Girls basketball seems to have lost even more luster than wrestling.  The concept of the Sweet Sixteen disappeared when the IGHSAU made the decision to divide schools into classes, and now that we have five of them in basketball there are actually 40 teams that make it to the state tournament.  In the eyes of many it is not as “special” when over twice as many schools make it to state.  Another factor with that many teams is that the media is not able to give as much attention to each team.  There is no doubt that the change to five-on-five changed the sport as the play of the girls is more easily compared to boys and a lot of games are very low scoring compared to the six-on-six days. It truly is a different game.  When one looks at participation, in 1981 14,146 girls played basketball in Iowa high schools.  That has dropped to 7,576 in 2016-17, ranking the once most popular sport for girls in Iowa fourth behind volleyball, track, and softball.  Closer to home, for some schools in the Upper Iowa Conference and Northeast Iowa Conference, the low number of participants is concerning.  Five schools in the UIC and one in the NEIC started the season with just 15 girls out for basketball, including NFV and Decorah.  That makes it impossible to play three levels — 9th grade, JV and Varsity — and very difficult to  build a program to compete at the 3A level.  

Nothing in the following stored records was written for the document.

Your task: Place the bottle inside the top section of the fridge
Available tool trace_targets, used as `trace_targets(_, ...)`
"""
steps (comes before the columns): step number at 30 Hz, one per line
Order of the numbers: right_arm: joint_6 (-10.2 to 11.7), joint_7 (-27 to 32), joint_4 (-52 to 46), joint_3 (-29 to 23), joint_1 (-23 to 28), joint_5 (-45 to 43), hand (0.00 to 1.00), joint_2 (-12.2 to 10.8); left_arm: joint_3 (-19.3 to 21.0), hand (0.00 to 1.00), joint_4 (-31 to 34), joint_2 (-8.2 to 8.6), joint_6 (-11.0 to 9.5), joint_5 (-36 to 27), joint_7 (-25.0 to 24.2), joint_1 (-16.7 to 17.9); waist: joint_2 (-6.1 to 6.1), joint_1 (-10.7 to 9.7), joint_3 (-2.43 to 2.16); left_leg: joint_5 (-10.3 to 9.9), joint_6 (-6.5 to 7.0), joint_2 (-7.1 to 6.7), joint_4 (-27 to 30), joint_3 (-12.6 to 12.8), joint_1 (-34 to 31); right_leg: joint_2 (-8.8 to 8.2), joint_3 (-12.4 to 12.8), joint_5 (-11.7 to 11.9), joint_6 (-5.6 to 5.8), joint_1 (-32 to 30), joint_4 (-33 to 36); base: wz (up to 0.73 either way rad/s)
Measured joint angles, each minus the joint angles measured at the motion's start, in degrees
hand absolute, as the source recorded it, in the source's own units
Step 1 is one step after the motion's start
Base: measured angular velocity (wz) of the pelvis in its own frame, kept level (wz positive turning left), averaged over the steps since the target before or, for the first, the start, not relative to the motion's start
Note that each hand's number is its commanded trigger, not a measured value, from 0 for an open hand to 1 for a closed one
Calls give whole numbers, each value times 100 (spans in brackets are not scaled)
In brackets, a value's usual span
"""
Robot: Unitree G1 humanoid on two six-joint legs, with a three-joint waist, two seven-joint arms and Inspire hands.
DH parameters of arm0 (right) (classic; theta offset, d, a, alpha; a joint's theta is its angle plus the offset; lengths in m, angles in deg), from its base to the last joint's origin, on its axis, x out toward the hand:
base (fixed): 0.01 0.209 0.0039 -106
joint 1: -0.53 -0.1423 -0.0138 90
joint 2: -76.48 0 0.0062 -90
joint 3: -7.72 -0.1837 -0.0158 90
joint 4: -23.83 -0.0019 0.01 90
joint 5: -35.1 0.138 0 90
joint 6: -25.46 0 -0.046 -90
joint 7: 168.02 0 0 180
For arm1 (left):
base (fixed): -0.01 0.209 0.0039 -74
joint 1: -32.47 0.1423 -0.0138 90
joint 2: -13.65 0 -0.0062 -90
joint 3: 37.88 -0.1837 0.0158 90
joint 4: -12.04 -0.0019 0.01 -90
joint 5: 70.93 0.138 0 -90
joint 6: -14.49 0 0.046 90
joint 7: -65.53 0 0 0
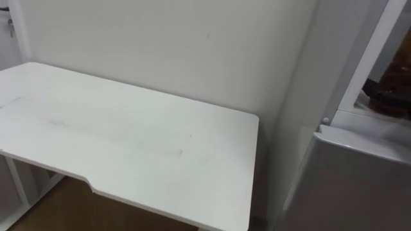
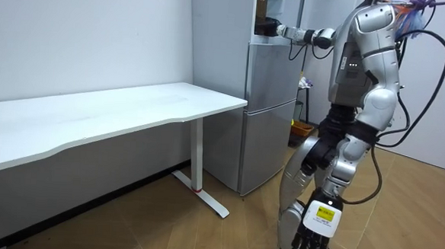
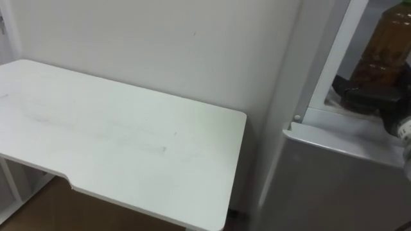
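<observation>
Right hand (image 3: 367, 96) reached into the open upper compartment of the fridge (image 2: 269, 104), and its dark fingers were wrapped round the lower part of the bottle (image 3: 385, 38), gripping it. One bottle was in sight: clear, filled with a brownish liquid, standing upright inside the upper compartment, just above the closed grey lower door (image 3: 334, 186). Whether its base rested on the shelf or hung just above it I could not tell, as the hand hid that part.

One fridge stood against the wall, tall and grey, with its two compartments one above the other. One table (image 1: 128, 135) stood just beside it, on the robot's left: white, long, its top bare, with a shallow cut-out in the near edge.

In the room view the robot stood upright on the wooden floor before the fridge, on the room view's right side of it, its right arm stretched out level at shoulder height toward the upper compartment. Its left hand (image 2: 313, 240) hung low by its leg, well apart from fridge and table, fingers loose and pointing down, holding nothing.
</observation>
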Motion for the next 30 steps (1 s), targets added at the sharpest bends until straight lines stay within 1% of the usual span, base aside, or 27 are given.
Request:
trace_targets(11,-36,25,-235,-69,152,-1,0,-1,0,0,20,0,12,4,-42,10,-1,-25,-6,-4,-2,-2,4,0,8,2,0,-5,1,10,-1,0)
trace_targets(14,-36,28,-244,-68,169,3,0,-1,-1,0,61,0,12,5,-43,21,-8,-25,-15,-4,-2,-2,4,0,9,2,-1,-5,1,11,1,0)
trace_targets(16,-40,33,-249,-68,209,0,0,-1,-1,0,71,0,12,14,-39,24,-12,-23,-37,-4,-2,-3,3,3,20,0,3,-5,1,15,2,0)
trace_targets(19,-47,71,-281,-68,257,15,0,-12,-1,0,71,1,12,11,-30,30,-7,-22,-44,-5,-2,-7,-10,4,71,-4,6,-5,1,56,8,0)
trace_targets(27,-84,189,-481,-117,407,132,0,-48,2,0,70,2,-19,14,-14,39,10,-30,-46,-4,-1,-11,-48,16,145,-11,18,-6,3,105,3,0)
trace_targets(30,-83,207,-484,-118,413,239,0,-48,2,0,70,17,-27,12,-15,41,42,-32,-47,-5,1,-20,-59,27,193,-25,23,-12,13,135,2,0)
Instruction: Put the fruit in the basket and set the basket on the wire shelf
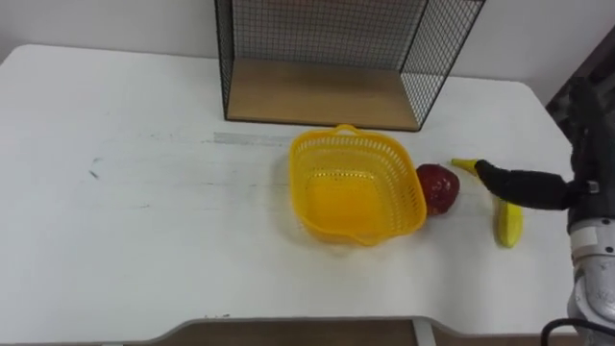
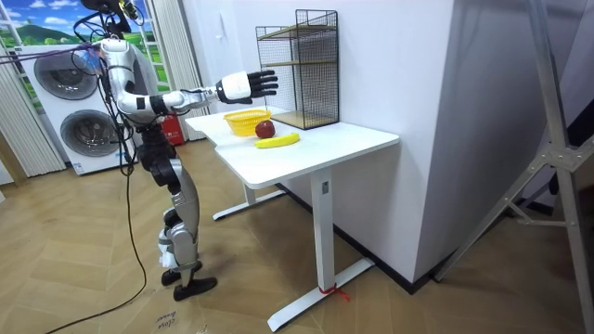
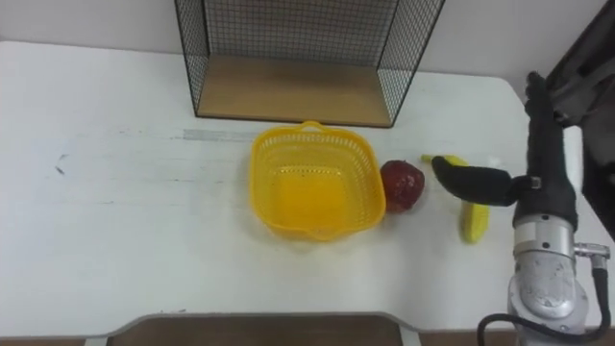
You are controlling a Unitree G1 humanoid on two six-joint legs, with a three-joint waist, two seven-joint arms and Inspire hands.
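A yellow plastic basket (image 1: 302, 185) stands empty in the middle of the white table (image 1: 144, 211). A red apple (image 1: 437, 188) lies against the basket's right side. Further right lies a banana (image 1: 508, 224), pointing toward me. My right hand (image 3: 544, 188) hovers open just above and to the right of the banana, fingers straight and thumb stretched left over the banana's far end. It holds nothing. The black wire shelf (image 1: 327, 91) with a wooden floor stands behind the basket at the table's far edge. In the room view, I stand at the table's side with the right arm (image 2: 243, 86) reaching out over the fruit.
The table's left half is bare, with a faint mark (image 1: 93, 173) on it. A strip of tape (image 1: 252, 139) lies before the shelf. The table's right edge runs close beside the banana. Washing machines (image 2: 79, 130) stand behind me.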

If you listen to some, the number one reason that basketball has dropped in popularity is because of the emergence of volleyball.  In the glory days of girls basketball in Iowa, volleyball was not a sport that was played, though the growth of the sport started picking up before six-on-six was abandoned.  Now it is the most popular girls sport with over 11,000 Iowa girls participating.  As it has grown in popularity, girls not only play high school volleyball during the fall season, many also join club teams and play in the winter . . . the same time high school basketball season is going on.  At NFV in recent years it is not unusual to have over forty girls play volleyball during a season when they also have a choice to run cross country.  And once basketball season rolls around, the past three seasons there have been twenty or fewer players.  This is the same at a lot of schools.  What is equally discouraging is that the crowds have also declined despite the fact that these players work just as hard as their male counterparts.

I do not see either of these sports going away but it is interesting what has happened to the sports that made Iowa famous.  People will hold on to memories and take pride in the legacy that has been built, but I am a bit saddened that our student-athletes who battle on the mat and mix it up on the court no longer get a chance to have that special feeling that comes with that bright spotlight on them.